A Hungria realiza eleições parlamentares em 12 de abril, e Orbán enfrenta a derrota nas mãos do seu rival, Péter Magyar, do partido pró-UE Tisza, que o liderava por oito pontos percentuais nas sondagens do final do mês passado. Orbán fez da guerra da Rússia contra a Ucrânia um dos pilares da sua campanha, acusando a vizinha Kiev de lentas reparações no oleoduto Druzhba (Amizade), que costumava transportar petróleo russo para a Europa Central, e alegando que a oposição política estava a conspirar com Bruxelas e Kiev para privar o seu país do acesso a combustível barato.
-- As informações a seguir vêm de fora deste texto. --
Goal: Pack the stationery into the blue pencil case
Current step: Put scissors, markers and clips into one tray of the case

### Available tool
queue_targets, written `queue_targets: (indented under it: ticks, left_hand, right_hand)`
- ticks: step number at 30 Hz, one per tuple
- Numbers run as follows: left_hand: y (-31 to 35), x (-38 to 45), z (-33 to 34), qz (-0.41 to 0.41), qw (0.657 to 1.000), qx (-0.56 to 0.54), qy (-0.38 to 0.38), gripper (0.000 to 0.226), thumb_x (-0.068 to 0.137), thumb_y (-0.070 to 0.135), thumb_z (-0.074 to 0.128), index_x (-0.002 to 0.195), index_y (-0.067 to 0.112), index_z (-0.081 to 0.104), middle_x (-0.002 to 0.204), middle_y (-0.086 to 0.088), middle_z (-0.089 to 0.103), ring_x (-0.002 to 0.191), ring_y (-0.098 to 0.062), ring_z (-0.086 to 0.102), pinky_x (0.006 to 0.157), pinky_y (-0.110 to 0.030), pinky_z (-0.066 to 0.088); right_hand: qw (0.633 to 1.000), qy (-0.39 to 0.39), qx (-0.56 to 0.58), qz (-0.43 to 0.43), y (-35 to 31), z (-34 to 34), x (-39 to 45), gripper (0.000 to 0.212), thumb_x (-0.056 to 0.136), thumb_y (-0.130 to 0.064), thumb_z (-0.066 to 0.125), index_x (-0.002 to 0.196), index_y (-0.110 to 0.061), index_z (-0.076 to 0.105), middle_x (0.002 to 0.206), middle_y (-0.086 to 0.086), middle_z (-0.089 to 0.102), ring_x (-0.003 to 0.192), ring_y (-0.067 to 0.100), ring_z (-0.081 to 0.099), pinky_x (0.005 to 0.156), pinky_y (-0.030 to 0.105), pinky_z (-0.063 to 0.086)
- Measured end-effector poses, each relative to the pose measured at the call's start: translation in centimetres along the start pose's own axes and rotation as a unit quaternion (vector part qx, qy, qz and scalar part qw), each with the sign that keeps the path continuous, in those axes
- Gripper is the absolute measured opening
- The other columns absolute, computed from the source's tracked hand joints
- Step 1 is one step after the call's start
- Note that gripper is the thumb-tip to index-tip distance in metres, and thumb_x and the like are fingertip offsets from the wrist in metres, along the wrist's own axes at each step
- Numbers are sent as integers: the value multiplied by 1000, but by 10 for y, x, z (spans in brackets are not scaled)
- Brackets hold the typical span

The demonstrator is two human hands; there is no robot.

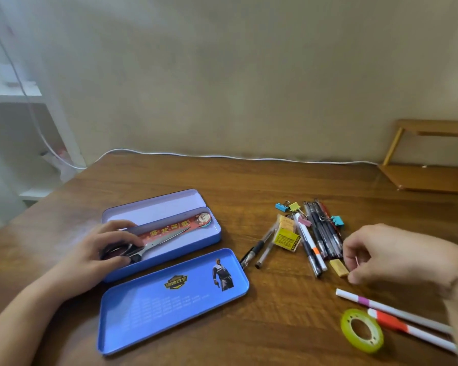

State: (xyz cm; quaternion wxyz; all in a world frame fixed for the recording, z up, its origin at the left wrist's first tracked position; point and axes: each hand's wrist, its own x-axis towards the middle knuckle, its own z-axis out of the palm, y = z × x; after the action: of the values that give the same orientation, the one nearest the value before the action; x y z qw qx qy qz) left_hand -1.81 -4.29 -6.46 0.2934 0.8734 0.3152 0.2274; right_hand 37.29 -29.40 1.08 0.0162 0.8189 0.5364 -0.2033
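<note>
Already the blue pencil case [169,244] lies open at the left of the desk [249,180], its printed lid [169,299] set flat just in front of it, so the tray stays free for loading. Inside the tray lie a red ruler [175,228] along the length and a pair of scissors [154,244] on top of it, blades pointing to the far right corner; long things fit only lengthwise.

The left hand [109,249] rests on the scissor handles with its fingers curled over them, probably to settle them flat and steady the case. The right hand [381,252] hovers over the loose stationery with thumb and forefinger pinched near a yellow eraser [339,266]; something thin seems to sit between the fingertips, but I cannot tell what, or whether it is truly gripped.

A heap of pens [315,233], binder clips [288,206] and a small yellow box [286,239] lies well apart from the case. Nearer the person lie a roll of tape [361,330] and two white markers [397,313], all unpacked. Most of the packing seems left to do.
</note>
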Motion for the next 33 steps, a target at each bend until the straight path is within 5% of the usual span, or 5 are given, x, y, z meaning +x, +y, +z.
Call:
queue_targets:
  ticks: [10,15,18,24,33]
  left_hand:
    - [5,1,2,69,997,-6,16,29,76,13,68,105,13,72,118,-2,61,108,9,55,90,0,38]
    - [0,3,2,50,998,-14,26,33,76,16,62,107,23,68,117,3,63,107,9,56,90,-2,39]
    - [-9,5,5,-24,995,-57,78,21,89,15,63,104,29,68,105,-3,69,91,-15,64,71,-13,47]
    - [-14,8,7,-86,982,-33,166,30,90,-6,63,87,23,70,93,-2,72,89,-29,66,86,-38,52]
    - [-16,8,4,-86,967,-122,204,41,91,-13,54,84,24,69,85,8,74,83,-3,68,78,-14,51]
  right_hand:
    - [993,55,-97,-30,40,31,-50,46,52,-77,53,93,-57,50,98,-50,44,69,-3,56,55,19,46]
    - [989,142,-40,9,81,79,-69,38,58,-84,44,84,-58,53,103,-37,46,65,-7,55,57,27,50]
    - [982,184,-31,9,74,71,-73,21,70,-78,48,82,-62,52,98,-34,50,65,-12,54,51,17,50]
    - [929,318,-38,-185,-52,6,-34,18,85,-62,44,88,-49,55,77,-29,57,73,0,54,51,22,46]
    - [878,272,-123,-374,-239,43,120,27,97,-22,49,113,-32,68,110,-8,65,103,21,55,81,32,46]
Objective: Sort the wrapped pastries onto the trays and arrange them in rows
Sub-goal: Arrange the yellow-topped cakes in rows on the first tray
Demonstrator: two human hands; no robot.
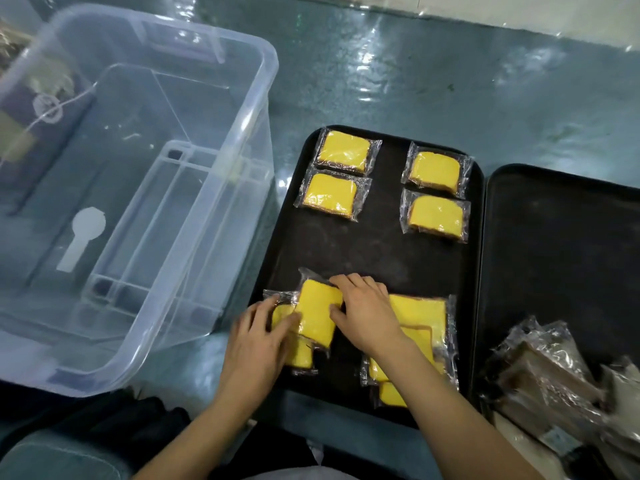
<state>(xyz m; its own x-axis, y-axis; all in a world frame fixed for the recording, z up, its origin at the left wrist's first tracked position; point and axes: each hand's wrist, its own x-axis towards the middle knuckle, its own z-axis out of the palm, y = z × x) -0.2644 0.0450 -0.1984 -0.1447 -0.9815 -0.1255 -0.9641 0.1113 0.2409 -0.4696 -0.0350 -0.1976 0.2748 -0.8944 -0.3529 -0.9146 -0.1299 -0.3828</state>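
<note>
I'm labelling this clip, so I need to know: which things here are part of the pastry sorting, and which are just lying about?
Part of the job:
yellow wrapped pastries
brown wrapped pastries
left tray
right tray
left hand and right hand, both on a yellow pastry

Lying about:
clear plastic bin, no pastries inside

free: left tray (374, 251) bare middle | blocked: four wrapped slices (346, 152) far end, clear bin (242, 202) leftward

Matt black tray (374, 251), glossy clear-plastic pastry wrappers (436, 214).
</note>
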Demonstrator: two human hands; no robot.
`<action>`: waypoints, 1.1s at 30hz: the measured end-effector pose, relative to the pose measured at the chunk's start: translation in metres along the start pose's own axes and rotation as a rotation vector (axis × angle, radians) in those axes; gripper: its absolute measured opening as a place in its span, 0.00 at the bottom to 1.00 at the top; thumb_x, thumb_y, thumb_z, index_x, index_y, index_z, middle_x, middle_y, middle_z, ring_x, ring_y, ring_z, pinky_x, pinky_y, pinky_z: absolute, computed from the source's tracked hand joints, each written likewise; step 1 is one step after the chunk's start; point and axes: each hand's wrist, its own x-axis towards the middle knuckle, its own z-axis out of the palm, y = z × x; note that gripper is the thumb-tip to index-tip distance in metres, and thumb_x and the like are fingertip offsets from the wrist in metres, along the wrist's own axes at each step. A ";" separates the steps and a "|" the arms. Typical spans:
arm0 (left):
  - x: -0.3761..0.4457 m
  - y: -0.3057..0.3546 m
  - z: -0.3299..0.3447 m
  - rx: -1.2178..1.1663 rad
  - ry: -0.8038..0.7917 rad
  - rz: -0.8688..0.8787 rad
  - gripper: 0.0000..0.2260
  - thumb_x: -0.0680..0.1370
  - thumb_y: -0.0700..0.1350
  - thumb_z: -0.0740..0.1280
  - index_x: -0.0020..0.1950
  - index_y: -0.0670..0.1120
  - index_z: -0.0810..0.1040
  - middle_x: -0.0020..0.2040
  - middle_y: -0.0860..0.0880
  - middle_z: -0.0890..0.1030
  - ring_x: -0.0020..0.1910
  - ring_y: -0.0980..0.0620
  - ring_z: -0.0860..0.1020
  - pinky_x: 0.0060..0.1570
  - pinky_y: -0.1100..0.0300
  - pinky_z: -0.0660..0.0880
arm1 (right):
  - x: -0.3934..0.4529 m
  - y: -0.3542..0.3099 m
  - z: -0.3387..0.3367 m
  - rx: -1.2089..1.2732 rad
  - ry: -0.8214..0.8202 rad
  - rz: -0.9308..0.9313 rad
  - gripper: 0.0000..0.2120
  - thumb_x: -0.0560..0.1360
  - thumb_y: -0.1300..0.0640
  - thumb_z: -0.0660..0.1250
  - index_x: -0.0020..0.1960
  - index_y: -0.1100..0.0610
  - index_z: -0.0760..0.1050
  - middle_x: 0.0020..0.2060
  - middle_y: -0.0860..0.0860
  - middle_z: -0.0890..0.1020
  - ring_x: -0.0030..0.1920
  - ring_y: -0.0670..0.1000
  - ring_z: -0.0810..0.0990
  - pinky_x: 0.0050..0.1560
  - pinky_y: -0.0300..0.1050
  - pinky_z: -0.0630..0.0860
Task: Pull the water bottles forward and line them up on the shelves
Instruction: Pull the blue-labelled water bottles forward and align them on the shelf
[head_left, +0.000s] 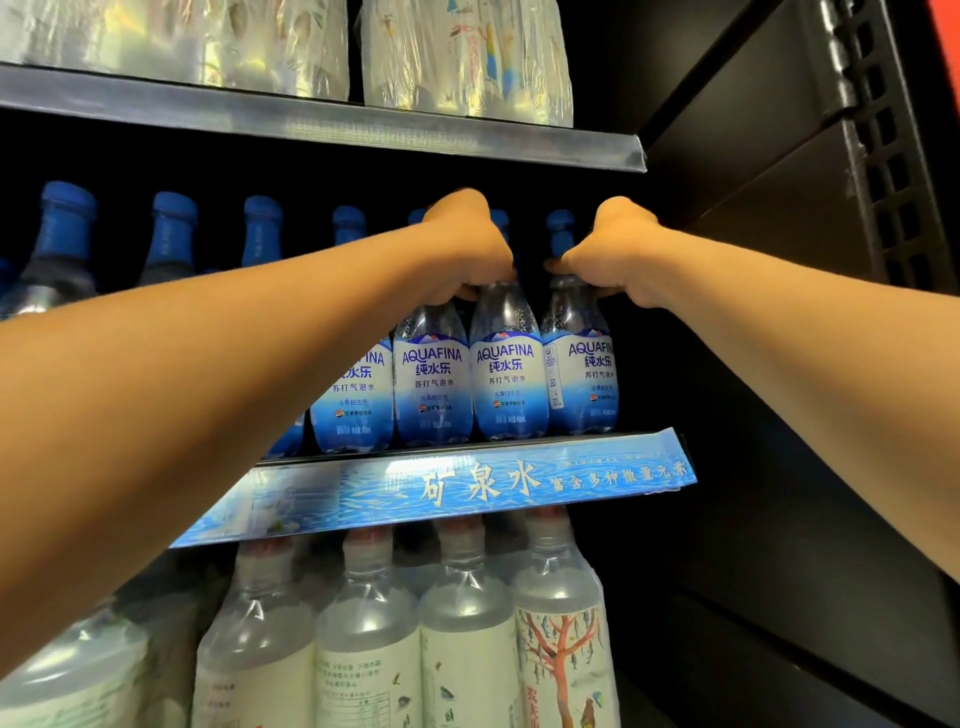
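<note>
Two hands up on the middle shelf (467, 473), both reaching in among the Aquafina bottles. Left hand (470, 244) has its fingers curled round the neck of a front-row bottle (506, 364); right hand (608, 249) grips the neck of the end bottle (579, 364) just beside it. Both bottles stand upright at the shelf's front edge, touching their neighbours. Off to the left of the fingers, more blue-capped bottles (169, 234) sit further back in the dark. Close above the knuckles runs the upper shelf rail (322, 124), carrying shrink-wrapped packs (467, 57). Below the fingers, under the blue label strip, stand wrapped tall bottles (467, 634).
</note>
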 end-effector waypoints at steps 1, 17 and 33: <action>0.000 -0.001 0.000 0.070 0.034 0.008 0.13 0.73 0.37 0.73 0.39 0.44 0.69 0.41 0.44 0.75 0.39 0.46 0.78 0.39 0.54 0.81 | 0.000 0.001 0.000 -0.027 0.018 -0.008 0.24 0.67 0.51 0.80 0.56 0.60 0.77 0.51 0.57 0.81 0.48 0.57 0.82 0.48 0.53 0.83; -0.001 0.001 0.008 0.311 0.175 0.139 0.20 0.68 0.45 0.78 0.32 0.46 0.66 0.33 0.49 0.69 0.33 0.49 0.71 0.22 0.60 0.60 | -0.002 -0.002 0.002 -0.199 0.093 -0.099 0.28 0.66 0.48 0.80 0.59 0.59 0.77 0.56 0.57 0.80 0.54 0.58 0.81 0.48 0.47 0.78; -0.019 -0.013 -0.041 0.209 0.259 0.209 0.13 0.68 0.47 0.75 0.47 0.41 0.83 0.43 0.44 0.84 0.45 0.47 0.81 0.44 0.52 0.80 | -0.010 -0.019 0.004 -0.199 0.219 -0.243 0.20 0.68 0.45 0.77 0.36 0.56 0.70 0.41 0.55 0.78 0.43 0.57 0.79 0.34 0.43 0.67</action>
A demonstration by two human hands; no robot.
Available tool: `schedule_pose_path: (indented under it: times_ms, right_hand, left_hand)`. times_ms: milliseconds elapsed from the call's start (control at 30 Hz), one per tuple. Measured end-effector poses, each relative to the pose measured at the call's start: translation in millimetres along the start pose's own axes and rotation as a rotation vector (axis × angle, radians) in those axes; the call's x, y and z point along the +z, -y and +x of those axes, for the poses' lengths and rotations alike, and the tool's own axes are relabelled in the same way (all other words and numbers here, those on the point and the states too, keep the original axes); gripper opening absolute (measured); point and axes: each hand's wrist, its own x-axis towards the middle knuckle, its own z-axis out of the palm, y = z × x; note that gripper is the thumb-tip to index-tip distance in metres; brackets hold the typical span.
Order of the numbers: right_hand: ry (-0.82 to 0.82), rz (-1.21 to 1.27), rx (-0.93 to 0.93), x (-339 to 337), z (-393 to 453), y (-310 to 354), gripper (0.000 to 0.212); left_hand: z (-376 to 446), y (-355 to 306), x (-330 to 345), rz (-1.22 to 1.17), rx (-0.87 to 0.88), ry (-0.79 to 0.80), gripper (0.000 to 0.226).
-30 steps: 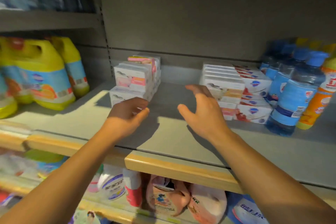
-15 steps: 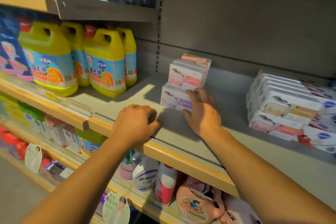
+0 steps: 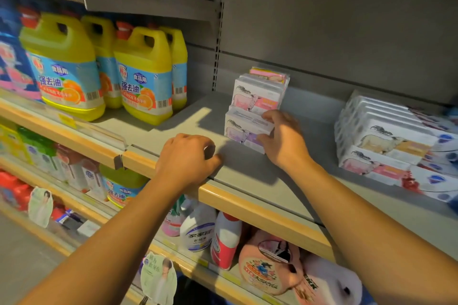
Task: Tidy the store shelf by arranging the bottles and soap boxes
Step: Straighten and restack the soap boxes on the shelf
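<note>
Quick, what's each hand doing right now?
Left hand: fingers curled, holding nothing, resting on the shelf near its front edge.
Right hand: gripping the lower purple soap box.

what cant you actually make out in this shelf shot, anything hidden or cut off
- Head view: the right end of the purple soap box is covered by the right hand.
- Head view: what the left hand holds, if anything, is hidden; its fingers curl under at the shelf edge.
- Head view: the soap boxes at right are blurred and cut off by the frame edge.
- Head view: the rear yellow jugs are hidden behind the front ones.
</note>
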Motion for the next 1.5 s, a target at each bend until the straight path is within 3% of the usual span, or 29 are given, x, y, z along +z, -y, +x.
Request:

A Ucrânia alegou que o oleoduto foi gravemente danificado pelos bombardeamentos, mas é amplamente vista como relutante em permitir que Moscovo continue a recolher receitas petrolíferas dos países da UE.
“Venceremos. Temos ferramentas políticas e financeiras e, com elas, iremos obrigá-los a reabrir o oleoduto da Amizade o mais rapidamente possível”, prometeu Orbán, acrescentando legendas em inglês e música heróica ao seu discurso no X.
Veronika Melkozerova contribuiu para este relatório.